- Problem to solve:
Repeat the entries exactly as they appear.

- Supplied data:
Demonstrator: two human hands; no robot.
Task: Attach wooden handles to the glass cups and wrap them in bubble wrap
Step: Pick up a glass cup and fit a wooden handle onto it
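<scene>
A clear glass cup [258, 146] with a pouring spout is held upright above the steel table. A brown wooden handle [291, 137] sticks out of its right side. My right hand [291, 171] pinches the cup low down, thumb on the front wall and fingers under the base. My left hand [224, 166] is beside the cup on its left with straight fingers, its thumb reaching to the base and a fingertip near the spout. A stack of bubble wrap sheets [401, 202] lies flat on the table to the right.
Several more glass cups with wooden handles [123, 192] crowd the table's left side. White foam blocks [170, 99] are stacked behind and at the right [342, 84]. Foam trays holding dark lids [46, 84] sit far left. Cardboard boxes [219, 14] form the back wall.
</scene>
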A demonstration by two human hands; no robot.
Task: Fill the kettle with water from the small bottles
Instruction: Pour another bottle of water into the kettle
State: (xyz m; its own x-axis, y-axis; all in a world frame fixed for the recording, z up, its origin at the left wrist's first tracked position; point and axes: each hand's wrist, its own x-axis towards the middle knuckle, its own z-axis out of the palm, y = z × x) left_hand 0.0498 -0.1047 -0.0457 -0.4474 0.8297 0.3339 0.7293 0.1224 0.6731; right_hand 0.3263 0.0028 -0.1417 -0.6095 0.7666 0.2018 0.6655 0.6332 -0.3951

- Reply:
Demonstrator: two human hands; no robot.
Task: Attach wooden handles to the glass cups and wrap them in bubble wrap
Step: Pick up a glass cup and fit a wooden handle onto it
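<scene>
A clear glass cup [258, 146] with a pouring spout is held upright above the steel table. A brown wooden handle [291, 137] sticks out of its right side. My right hand [291, 171] pinches the cup low down, thumb on the front wall and fingers under the base. My left hand [224, 166] is beside the cup on its left with straight fingers, its thumb reaching to the base and a fingertip near the spout. A stack of bubble wrap sheets [401, 202] lies flat on the table to the right.
Several more glass cups with wooden handles [123, 192] crowd the table's left side. White foam blocks [170, 99] are stacked behind and at the right [342, 84]. Foam trays holding dark lids [46, 84] sit far left. Cardboard boxes [219, 14] form the back wall.
</scene>
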A demonstration by two human hands; no robot.
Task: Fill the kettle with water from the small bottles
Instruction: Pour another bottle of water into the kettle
State: (xyz m; its own x-axis, y-axis; all in a world frame fixed for the recording, z up, its origin at the left wrist's first tracked position; point and axes: each hand's wrist, its own x-axis towards the middle knuckle, its own z-axis out of the palm, y = z × x) left_hand 0.0498 -0.1047 -0.0457 -0.4474 0.8297 0.3339 0.7293 0.1224 0.6731; right_hand 0.3263 0.0028 -0.1417 -0.6095 0.7666 0.2018 0.6655 0.6332 -0.3951

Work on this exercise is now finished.